Surprise fall in inflation

Financial News

The UK inflation rate surprisingly fell last month according to the Office for National Statistics (ONS).

The Consumer Prices Index (CPI) fell to 4.2% in June with the Retail Prices Index (RPI), which includes the cost of borrowing, also falling to 5%.

Experts had widely predicted that there would be no change in the two key measures of inflation; the slight fall has therefore come as something of a shock.

Falling prices

The slowdown has been attributed to retailers heavily discounting prices particularly in the clothing and footwear sector where prices fell by 1.9%. Prices also fell for games, toys and hobbies.

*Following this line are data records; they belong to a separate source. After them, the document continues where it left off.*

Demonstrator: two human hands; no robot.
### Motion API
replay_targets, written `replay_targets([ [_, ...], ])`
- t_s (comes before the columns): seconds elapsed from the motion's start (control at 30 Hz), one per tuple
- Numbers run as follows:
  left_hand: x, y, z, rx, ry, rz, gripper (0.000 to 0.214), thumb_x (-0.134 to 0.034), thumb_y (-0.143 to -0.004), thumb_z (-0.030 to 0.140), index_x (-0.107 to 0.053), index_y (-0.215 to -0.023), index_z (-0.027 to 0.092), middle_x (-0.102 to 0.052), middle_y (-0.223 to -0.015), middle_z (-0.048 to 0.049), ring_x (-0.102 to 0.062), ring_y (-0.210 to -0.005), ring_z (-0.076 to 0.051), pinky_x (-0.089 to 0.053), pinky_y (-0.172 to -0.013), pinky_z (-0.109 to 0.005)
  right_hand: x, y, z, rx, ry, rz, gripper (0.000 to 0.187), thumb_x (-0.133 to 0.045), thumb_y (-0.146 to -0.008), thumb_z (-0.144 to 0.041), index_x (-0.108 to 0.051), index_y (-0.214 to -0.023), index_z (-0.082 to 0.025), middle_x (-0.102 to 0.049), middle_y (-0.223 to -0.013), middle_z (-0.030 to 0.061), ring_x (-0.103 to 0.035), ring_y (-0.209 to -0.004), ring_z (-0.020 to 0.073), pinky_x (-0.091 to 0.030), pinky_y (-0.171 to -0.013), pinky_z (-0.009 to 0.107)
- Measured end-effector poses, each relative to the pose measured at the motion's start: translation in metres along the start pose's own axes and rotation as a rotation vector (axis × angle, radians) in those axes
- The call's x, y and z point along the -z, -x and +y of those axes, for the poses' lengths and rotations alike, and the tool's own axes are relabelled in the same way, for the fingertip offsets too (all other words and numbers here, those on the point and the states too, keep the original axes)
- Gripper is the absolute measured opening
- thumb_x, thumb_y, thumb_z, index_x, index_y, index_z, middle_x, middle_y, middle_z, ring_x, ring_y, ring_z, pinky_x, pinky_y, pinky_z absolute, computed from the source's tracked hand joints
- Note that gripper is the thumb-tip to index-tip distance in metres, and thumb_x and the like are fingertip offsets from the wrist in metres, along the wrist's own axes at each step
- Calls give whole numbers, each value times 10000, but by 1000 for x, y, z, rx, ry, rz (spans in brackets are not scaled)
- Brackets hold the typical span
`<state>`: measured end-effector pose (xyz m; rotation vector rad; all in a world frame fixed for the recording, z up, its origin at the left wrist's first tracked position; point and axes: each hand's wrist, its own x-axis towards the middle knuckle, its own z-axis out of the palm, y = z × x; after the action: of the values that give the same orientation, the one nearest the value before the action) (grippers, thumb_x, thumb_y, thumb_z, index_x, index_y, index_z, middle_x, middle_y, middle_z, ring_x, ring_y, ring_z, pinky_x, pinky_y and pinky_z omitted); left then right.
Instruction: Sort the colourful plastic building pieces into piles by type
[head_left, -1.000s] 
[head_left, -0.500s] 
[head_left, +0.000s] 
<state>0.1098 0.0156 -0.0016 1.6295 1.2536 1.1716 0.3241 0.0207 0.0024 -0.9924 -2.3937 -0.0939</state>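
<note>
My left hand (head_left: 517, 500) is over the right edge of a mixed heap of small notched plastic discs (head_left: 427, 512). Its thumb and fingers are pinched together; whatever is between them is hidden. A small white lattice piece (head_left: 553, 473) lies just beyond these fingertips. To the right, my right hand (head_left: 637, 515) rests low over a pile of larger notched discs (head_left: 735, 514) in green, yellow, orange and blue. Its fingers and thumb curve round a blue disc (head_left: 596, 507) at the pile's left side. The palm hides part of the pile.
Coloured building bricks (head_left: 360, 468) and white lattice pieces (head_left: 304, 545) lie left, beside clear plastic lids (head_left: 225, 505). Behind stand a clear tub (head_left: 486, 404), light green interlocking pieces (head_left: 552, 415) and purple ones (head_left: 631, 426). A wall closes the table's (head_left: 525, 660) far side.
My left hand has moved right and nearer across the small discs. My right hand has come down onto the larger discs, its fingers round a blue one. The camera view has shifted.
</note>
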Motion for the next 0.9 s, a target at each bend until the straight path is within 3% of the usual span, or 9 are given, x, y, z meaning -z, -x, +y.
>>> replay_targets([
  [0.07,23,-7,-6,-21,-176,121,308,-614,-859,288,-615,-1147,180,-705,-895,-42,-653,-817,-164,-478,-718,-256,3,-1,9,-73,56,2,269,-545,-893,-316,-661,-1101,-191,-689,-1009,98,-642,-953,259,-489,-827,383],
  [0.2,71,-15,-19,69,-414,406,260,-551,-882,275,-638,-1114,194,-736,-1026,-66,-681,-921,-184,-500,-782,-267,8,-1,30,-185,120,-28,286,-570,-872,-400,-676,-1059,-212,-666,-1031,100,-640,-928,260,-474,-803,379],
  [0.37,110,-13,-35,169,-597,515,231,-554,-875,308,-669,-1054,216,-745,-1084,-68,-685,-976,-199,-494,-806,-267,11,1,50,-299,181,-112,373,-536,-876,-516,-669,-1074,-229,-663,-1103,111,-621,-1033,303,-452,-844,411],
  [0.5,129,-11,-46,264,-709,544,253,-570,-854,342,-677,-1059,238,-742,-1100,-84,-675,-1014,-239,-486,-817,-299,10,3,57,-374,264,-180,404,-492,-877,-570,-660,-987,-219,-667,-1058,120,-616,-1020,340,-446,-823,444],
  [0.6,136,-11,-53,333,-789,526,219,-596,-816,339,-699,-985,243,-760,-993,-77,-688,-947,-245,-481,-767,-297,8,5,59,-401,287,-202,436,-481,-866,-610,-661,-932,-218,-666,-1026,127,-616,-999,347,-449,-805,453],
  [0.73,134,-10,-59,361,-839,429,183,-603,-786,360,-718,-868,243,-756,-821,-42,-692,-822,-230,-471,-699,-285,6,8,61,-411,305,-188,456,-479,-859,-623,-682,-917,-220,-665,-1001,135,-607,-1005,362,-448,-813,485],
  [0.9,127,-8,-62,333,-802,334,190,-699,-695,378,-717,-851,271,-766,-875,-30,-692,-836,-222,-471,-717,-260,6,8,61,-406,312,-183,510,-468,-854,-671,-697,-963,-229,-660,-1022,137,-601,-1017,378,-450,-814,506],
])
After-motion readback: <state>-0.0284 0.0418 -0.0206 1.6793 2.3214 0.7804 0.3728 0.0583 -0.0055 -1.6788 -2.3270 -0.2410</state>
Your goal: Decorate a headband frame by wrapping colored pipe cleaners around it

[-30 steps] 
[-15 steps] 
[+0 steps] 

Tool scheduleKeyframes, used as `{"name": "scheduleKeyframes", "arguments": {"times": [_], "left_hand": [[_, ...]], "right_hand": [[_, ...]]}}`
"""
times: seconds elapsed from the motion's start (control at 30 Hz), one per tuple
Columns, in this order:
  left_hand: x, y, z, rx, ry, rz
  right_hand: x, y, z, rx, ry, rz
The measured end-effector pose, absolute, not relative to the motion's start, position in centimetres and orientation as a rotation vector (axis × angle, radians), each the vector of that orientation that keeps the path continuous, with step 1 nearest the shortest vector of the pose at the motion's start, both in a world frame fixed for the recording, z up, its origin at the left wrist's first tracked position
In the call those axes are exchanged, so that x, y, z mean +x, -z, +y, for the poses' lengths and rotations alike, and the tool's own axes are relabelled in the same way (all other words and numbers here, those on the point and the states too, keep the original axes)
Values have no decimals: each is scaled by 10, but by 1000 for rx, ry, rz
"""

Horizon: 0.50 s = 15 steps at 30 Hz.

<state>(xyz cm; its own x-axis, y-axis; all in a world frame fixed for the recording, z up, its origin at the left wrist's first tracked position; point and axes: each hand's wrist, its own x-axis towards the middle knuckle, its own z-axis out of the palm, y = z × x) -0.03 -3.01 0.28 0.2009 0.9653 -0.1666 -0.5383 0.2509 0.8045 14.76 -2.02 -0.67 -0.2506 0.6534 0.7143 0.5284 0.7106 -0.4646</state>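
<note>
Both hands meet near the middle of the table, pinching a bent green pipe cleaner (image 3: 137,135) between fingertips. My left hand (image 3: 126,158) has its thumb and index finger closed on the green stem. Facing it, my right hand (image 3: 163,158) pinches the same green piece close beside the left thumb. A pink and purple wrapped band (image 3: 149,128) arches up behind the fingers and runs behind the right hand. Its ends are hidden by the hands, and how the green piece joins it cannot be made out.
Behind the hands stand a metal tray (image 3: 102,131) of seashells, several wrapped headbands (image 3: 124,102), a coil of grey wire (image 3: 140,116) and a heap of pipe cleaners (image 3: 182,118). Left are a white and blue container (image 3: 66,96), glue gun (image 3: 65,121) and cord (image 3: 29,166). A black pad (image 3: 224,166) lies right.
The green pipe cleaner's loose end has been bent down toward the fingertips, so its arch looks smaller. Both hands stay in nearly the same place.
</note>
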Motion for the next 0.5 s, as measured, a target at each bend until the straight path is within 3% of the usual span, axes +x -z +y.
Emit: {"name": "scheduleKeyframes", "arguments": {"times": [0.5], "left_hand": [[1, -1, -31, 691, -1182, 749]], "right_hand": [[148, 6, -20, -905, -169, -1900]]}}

The figures released by the ONS back up data from the British Retail Consortium released earlier in the day which showed retailers had discounted significantly and those who did so had seen a small increase in sales.

Core inflation, which does not include fuel and food prices, fell from 3.3% in May to 2.8% in June; its lowest level since November. This may be a sign that weak household incomes are starting to be reflected in the way retailers’ price goods.

However, the cost of food continued to rise with a month on month increase of 0.9%.


Despite today’s figures inflation remains well above the Bank of England’s 2% target and has been so for 35 of the past 41 months.

It seems as though the Bank of England’s Monetary Policy Committee (MPC) which sets interest rates, has preferred to keep interest rates low in an effort to stimulate growth, the price being higher than target inflation.

Many economic experts believe that this is a trend set to continue. Howard Archer an economist at IHS Global Insight said, “The retreat in consumer price inflation in June boosts the case for the Bank of England to hold fire on interest rates for many more months to come to give the fragile, faltering economy every chance to develop growth momentum.”

Despite today’s fall many experts believe that inflation is yet to peak and CPI will breach the 5% barrier, mainly due to rising energy and commodity prices.